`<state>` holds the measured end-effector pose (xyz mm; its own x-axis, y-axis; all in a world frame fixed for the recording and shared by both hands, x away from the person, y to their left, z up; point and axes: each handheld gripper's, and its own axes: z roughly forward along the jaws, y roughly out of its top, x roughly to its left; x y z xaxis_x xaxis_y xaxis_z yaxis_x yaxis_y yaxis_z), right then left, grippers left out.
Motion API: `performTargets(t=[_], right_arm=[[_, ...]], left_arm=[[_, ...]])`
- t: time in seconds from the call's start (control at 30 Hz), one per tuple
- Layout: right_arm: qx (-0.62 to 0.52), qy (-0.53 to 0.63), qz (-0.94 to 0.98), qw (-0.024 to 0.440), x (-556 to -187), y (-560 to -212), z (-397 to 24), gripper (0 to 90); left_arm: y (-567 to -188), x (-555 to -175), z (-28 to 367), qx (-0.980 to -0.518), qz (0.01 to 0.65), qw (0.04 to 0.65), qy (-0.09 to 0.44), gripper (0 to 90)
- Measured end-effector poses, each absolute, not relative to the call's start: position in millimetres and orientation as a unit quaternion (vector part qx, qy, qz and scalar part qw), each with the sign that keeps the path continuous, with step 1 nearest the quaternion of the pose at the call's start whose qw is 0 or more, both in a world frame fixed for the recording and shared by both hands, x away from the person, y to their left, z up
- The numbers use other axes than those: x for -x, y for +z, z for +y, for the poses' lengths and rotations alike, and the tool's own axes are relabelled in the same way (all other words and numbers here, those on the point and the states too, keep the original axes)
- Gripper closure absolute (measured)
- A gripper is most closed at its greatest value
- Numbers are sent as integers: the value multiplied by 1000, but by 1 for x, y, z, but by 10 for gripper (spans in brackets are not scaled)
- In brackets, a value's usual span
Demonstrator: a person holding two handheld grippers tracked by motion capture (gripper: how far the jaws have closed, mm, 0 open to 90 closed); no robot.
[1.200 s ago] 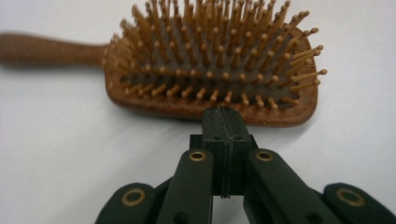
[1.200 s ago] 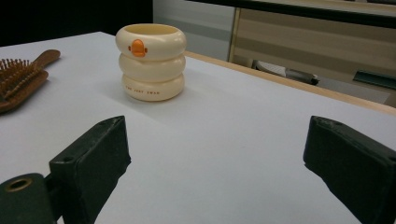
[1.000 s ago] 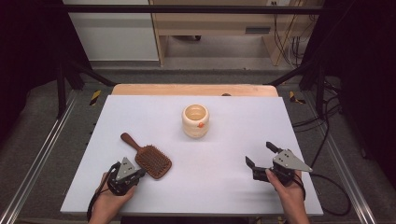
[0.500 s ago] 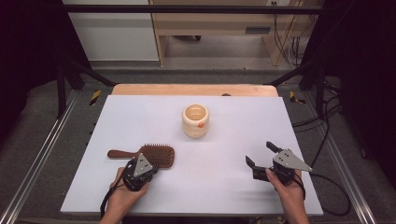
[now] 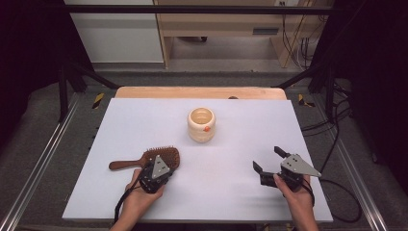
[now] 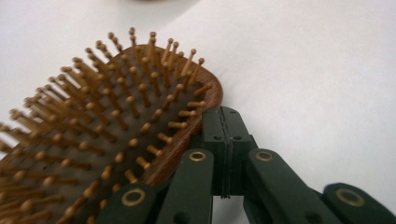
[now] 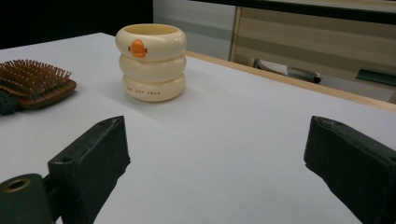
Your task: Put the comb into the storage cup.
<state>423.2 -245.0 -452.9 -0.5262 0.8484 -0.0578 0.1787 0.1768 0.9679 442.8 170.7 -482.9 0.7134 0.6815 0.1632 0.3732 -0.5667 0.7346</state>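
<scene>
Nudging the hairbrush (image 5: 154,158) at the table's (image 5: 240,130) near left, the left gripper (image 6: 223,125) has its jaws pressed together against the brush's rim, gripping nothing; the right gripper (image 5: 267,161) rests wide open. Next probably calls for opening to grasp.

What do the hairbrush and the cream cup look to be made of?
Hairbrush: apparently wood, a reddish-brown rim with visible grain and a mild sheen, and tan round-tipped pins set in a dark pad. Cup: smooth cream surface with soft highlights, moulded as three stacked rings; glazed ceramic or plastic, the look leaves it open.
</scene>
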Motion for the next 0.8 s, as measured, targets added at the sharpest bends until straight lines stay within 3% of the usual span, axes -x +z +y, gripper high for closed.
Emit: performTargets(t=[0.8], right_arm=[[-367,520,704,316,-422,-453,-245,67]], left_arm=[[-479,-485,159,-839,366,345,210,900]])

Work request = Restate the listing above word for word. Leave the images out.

Written answer =
`<state>` holds the measured end-effector pose (xyz mm; its own x-axis, y-axis; all in a world frame fixed for the recording and shared by both hands, x away from the person, y to their left, z up; point and axes: each handheld gripper's, and its own axes: z roughly forward along the jaws, y roughly out of its top, x roughly to its left; x y z xaxis_x xaxis_y xaxis_z yaxis_x yaxis_y yaxis_z), right then left, grippers left out.
Motion API: `performTargets(t=[_], right_arm=[[_, ...]], left_arm=[[_, ...]])`
- t: time in seconds from the call's start (control at 30 Hz), one per tuple
- Layout: right_arm: qx (-0.62 to 0.52), qy (-0.53 to 0.63), qz (-0.94 to 0.98), qw (-0.024 to 0.440), x (-556 to -187), y (-560 to -212), z (-397 to 24), gripper (0 to 90); left_arm: y (-567 to -188), x (-555 to -175), z (-28 to 367), qx (-0.980 to -0.518), qz (0.01 to 0.65), qw (0.04 to 0.65), qy (-0.09 to 0.44), gripper (0 to 90)
- Measured end-effector poses, each absolute, not relative to the call's start: position in millimetres and orientation as a unit quaternion (vector part qx, qy, qz and scalar part qw), each with the sign that keeps the path continuous, with step 1 nearest the quaternion of the pose at the call's start whose qw is 0 or more, both in a world frame fixed for the recording and shared by both hands, x away from the person, y to their left, z up
- The numbers use other axes than those: x for -x, y for +z, z for +y, for the poses' lengths and rotations alike, and the tool's own axes are relabelled in the same way (all other words and numbers here, those on the point and the states too, keep the original axes)
- Gripper closure absolute (measured)
- A gripper is most closed at its greatest value
- Numbers are sent as integers: the value multiplied by 1000, but by 1 for x, y, z, but by 10 for gripper (spans in brackets are not scaled)
- In brackets, a value's usual span
Demonstrator: a person holding two handheld grippers tracked by motion capture (gripper: how far the jaws have closed, mm, 0 open to 90 closed); no robot.
[1.200 s ago] 
[1.200 s ago] 
[1.000 s ago] 
[0.500 s ago] 
[now] 
[now] 
[now] 
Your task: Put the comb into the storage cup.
<state>423.2 -245.0 -452.9 -0.5262 0.8484 -0.0578 0.1787 0.1768 0.9679 442.8 170.7 -482.9 0.7134 0.6815 0.1632 0.3732 -0.5667 0.7346</state>
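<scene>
Nudging the hairbrush (image 5: 154,158) at the table's (image 5: 240,130) near left, the left gripper (image 6: 223,125) has its jaws pressed together against the brush's rim, gripping nothing; the right gripper (image 5: 267,161) rests wide open. Next probably calls for opening to grasp.

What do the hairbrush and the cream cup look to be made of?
Hairbrush: apparently wood, a reddish-brown rim with visible grain and a mild sheen, and tan round-tipped pins set in a dark pad. Cup: smooth cream surface with soft highlights, moulded as three stacked rings; glazed ceramic or plastic, the look leaves it open.
</scene>
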Motion for the next 0.8 s, as measured, targets added at the sharpest bends until straight lines stay within 3% of the usual span, axes -x +z +y, gripper high for closed.
Emit: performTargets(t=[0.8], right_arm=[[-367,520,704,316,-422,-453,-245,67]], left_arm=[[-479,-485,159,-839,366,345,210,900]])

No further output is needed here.